The use of PPI and Abx attenuated the efficacy of nivolumab in R/M SCCHN. Further prospective evaluation is warranted.

摘要

背景

多项报告显示,质子泵抑制剂(PPIs)和抗生素(Abx)的使用会降低各种癌症中免疫检查点抑制剂的疗效。然而,迄今为止,免疫检查点抑制剂与复发性或转移性头颈部鳞状细胞癌(R/M SCCHN)患者的 PPI 和/或 Abx 的关联尚未报道。

方法

我们回顾性分析了我院 2017 年 5 月至 2020 年 3 月期间接受纳武利尤单抗治疗的铂类耐药 R/M SCCHN 患者。原发部位包括口腔、口咽、下咽和喉。检查了总生存期(OS)、无进展生存期(PFS)、PFS2 和 PFS3 等预后参数与包括 PPI 或 Abx 使用在内的临床因素之间的关系,并尝试建立预后分类。

结果

在确定的 110 例患者中,有 56 例患者在开始使用纳武利尤单抗前或后 30 天内使用了 PPI,有 24 例患者使用了 Abx。

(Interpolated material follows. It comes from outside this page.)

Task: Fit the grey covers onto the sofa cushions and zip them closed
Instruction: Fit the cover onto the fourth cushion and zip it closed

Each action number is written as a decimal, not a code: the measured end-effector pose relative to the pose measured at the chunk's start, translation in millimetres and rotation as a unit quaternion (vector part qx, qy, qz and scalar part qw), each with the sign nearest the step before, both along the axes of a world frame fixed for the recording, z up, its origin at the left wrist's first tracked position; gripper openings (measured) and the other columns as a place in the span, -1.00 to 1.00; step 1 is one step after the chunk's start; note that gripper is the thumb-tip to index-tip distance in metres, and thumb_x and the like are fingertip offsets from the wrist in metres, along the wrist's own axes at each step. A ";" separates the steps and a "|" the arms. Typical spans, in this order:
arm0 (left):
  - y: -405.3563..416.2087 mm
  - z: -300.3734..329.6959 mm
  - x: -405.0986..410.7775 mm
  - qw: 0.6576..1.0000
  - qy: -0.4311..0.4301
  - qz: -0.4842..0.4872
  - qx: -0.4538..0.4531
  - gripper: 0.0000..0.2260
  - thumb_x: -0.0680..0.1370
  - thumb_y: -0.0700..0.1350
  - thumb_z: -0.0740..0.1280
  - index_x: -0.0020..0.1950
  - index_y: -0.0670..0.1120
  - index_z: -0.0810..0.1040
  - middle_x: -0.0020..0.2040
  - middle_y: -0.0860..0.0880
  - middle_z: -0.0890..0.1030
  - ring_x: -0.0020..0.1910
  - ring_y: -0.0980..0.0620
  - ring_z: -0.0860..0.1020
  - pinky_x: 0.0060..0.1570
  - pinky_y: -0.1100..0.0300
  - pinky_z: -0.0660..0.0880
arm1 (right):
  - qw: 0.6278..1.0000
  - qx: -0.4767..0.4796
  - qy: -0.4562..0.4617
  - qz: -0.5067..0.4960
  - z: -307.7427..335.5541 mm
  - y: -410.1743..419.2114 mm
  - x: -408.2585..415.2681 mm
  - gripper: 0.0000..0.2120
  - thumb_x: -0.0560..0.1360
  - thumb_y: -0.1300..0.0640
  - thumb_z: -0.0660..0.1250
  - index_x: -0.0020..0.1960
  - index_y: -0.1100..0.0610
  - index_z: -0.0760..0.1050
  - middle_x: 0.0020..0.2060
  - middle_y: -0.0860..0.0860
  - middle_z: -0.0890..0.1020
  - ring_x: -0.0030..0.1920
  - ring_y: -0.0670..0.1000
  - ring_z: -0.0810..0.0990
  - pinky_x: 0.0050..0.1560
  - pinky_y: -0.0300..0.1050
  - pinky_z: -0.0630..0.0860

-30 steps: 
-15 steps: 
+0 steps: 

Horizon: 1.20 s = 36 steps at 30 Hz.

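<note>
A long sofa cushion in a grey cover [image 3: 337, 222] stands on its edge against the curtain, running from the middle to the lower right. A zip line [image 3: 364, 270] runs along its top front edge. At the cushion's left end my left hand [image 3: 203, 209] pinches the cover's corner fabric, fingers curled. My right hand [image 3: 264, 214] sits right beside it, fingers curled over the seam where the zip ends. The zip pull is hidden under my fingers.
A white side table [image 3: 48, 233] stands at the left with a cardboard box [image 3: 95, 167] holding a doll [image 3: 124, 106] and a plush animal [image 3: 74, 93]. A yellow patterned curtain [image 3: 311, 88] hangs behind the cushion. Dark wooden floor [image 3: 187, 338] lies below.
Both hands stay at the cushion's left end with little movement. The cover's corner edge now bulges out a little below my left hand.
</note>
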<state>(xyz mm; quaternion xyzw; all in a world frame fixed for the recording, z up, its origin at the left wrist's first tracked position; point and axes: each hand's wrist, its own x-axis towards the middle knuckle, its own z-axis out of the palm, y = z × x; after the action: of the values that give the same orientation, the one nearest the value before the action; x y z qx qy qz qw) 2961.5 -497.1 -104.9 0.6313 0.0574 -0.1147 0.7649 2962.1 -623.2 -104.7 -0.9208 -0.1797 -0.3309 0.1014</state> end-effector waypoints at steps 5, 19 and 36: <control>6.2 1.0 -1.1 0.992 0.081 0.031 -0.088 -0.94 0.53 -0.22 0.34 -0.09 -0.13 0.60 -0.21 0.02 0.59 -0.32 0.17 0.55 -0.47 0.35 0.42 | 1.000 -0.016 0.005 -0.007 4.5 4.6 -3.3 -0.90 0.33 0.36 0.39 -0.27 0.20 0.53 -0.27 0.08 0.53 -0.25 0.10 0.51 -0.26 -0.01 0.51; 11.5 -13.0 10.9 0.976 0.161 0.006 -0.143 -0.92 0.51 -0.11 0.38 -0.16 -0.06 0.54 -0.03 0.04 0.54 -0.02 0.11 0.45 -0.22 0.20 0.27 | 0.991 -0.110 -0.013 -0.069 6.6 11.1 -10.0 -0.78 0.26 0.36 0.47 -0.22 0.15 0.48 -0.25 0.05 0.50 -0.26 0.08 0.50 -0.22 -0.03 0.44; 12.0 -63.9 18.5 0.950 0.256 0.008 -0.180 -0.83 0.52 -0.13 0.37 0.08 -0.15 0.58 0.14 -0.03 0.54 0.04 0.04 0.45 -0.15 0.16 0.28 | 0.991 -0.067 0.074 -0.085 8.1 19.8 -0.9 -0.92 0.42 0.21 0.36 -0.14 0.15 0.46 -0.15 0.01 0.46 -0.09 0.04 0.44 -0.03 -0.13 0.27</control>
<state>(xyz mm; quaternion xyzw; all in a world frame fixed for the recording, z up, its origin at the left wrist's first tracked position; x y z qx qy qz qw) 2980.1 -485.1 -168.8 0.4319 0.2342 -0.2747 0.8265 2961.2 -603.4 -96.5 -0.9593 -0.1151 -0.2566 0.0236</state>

中位随访时间为 17.2 个月(范围:13.8-25.0),中位 PFS、PFS2、PFS3 和 OS 分别为 3.2、8.1、14.0 和 17.2 个月。单因素分析显示,PPI 和 Abx 的使用与所有参数(PFS、PFS2、PFS3 和 OS)的不良预后均显著相关。根据这些协变量,PPI 的中位 OS(风险比;95%置信区间,p 值)为 13.6 个月比 23.8 个月(1.70;1.01-2.87,p = 0.046),Abx 的中位 OS 为 10.0 个月比 20.1 个月(1.85;1.00-3.41,p = 0.048)。此外,这些因素在多变量分析中显示出相互独立的不良关联。

结论

PPI 和 Abx 的使用会降低 R/M SCCHN 患者纳武利尤单抗的疗效。需要进一步的前瞻性评估。